◆ Task ◆
From the listing that follows, output everything exactly except the pictures.

◆ Information supplied ◆
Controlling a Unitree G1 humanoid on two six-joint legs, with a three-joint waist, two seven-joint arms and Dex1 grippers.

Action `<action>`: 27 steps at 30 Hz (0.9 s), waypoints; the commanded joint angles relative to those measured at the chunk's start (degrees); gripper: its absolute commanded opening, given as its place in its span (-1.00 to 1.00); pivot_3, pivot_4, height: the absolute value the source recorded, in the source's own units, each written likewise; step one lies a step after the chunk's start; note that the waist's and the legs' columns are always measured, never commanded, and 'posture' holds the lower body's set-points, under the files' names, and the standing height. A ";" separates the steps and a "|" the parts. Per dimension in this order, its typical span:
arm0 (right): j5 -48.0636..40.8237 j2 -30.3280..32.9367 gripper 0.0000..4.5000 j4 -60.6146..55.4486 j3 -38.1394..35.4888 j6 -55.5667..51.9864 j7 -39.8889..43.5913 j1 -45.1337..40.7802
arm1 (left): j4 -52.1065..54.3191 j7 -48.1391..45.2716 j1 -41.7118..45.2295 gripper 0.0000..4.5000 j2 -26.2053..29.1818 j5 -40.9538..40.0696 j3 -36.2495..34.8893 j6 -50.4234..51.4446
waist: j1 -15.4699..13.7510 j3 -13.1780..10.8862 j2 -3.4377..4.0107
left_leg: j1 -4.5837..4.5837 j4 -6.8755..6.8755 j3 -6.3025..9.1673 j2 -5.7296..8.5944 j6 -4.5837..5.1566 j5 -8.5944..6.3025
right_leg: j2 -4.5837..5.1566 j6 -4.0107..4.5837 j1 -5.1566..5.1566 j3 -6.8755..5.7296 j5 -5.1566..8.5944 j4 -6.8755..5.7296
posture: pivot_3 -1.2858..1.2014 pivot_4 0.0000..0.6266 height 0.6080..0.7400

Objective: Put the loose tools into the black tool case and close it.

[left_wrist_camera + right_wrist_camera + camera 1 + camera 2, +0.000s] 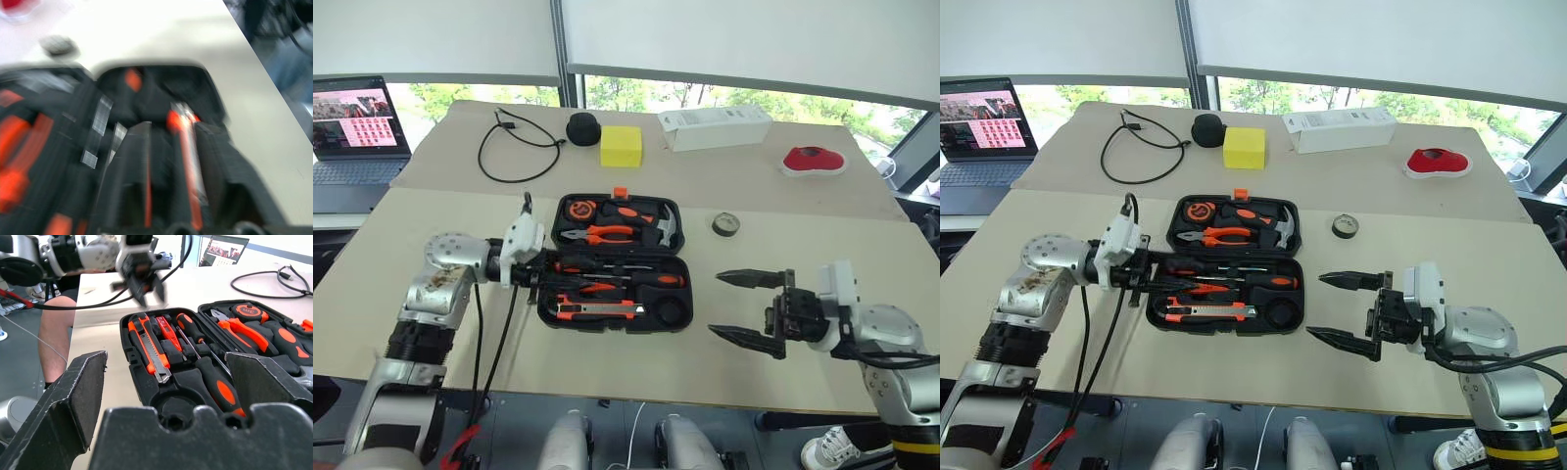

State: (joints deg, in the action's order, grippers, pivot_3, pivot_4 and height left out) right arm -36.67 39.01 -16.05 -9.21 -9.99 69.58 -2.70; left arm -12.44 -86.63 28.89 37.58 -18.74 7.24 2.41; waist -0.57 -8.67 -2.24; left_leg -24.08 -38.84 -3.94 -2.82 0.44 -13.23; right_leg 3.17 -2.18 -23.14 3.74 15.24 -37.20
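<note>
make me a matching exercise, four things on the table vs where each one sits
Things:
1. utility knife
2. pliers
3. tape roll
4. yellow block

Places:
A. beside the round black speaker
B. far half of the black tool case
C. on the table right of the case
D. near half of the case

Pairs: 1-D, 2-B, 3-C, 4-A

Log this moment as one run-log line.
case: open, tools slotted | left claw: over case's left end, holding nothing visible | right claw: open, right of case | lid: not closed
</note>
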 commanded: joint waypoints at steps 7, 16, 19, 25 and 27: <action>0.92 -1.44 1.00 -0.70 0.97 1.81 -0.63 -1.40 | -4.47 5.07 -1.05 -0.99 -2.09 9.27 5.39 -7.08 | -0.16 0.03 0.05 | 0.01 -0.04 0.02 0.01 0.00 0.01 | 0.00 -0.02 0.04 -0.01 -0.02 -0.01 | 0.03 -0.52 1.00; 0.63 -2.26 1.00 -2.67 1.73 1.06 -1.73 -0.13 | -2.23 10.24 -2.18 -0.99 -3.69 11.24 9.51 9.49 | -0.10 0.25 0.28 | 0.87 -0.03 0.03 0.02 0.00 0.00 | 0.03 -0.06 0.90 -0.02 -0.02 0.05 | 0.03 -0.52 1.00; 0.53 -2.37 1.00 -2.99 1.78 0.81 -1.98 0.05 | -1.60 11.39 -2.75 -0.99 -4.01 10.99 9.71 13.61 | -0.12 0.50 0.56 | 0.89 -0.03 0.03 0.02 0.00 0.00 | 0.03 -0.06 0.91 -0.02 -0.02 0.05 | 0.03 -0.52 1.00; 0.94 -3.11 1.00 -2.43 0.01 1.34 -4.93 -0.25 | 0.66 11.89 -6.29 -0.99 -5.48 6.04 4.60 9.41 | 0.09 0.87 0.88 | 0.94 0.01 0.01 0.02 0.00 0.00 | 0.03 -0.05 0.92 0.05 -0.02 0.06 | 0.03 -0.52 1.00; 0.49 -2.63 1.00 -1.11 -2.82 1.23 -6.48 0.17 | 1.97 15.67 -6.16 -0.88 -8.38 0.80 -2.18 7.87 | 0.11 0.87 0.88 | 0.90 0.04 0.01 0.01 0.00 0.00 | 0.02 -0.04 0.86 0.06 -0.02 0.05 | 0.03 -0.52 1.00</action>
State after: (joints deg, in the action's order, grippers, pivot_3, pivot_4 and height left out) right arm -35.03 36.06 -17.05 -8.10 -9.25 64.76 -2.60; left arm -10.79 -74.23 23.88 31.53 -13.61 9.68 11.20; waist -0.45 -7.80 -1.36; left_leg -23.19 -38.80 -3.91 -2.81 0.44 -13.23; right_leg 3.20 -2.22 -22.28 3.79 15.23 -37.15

◆ Written response ◆
Controlling a Unitree G1 humanoid on two six-joint legs, with a three-joint waist, two seven-joint arms and Dex1 grippers.

Action `<action>`: 27 steps at 30 Hz (0.9 s), waypoints; the commanded joint angles relative to those measured at the chunk's start (degrees); gripper: its absolute commanded opening, given as its place in its span (-1.00 to 1.00); pivot_3, pivot_4, height: the absolute value the source recorded, in the source's own units, each written likewise; step one lies a step after the chunk's start; note that the waist's and the legs' columns are always measured, never commanded, and 'posture' holds the lower body's set-points, under the files' names, and the standing height. A ";" separates the steps and a "|" the parts. Per dimension in this order, its typical span:
arm0 (right): j5 -48.0636..40.8237 j2 -30.3280..32.9367 gripper 0.0000..4.5000 j4 -60.6146..55.4486 j3 -38.1394..35.4888 j6 -55.5667..51.9864 j7 -39.8889..43.5913 j1 -45.1337..40.7802
arm1 (left): j4 -52.1065..54.3191 j7 -48.1391..45.2716 j1 -41.7118..45.2295 gripper 0.0000..4.5000 j2 -26.2053..29.1818 j5 -40.9538..40.0696 j3 -36.2495..34.8893 j6 -50.4234..51.4446
waist: j1 -15.4699..13.7510 j3 -13.1780..10.8862 j2 -3.4377..4.0107
left_leg: j1 -4.5837..4.5837 j4 -6.8755..6.8755 j3 -6.3025..9.1673 j2 -5.7296..8.5944 j6 -4.5837..5.1566 j5 -8.5944..6.3025
right_leg: j2 -4.5837..5.1566 j6 -4.0107..4.5837 j1 -5.1566..5.1566 j3 -6.8755..5.7296 j5 -5.1566..8.5944 j4 -6.8755..5.7296
posture: pivot_3 -1.2858..1.2014 pivot_4 0.0000..0.6266 height 0.6080..0.7400

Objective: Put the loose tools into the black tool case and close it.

[left_wrist_camera + right_wrist_camera + camera 1 + camera 2, +0.000s] 

State: (joints deg, in the action's order, grippers, pivot_3, pivot_4 and height left out) right arm -36.67 39.01 -16.05 -9.21 -9.99 69.58 -2.70; left arm -12.44 -86.63 28.89 37.58 -18.74 7.24 2.41; waist -0.57 -8.67 -2.24; left_leg -24.08 -38.84 -3.94 -2.82 0.44 -13.23; right_leg 3.17 -2.18 -23.14 3.74 15.24 -37.20
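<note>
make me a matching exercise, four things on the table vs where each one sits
Things:
1. utility knife
2. pliers
3. tape roll
4. yellow block

Places:
A. beside the round black speaker
B. far half of the black tool case
C. on the table right of the case
D. near half of the case

Pairs: 1-D, 2-B, 3-C, 4-A

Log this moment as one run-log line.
case: open, tools slotted | left claw: over case's left end, holding nothing visible | right claw: open, right of case | lid: not closed
</note>
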 commanded: joint waypoints at steps 7, 16, 19, 25 and 27: <action>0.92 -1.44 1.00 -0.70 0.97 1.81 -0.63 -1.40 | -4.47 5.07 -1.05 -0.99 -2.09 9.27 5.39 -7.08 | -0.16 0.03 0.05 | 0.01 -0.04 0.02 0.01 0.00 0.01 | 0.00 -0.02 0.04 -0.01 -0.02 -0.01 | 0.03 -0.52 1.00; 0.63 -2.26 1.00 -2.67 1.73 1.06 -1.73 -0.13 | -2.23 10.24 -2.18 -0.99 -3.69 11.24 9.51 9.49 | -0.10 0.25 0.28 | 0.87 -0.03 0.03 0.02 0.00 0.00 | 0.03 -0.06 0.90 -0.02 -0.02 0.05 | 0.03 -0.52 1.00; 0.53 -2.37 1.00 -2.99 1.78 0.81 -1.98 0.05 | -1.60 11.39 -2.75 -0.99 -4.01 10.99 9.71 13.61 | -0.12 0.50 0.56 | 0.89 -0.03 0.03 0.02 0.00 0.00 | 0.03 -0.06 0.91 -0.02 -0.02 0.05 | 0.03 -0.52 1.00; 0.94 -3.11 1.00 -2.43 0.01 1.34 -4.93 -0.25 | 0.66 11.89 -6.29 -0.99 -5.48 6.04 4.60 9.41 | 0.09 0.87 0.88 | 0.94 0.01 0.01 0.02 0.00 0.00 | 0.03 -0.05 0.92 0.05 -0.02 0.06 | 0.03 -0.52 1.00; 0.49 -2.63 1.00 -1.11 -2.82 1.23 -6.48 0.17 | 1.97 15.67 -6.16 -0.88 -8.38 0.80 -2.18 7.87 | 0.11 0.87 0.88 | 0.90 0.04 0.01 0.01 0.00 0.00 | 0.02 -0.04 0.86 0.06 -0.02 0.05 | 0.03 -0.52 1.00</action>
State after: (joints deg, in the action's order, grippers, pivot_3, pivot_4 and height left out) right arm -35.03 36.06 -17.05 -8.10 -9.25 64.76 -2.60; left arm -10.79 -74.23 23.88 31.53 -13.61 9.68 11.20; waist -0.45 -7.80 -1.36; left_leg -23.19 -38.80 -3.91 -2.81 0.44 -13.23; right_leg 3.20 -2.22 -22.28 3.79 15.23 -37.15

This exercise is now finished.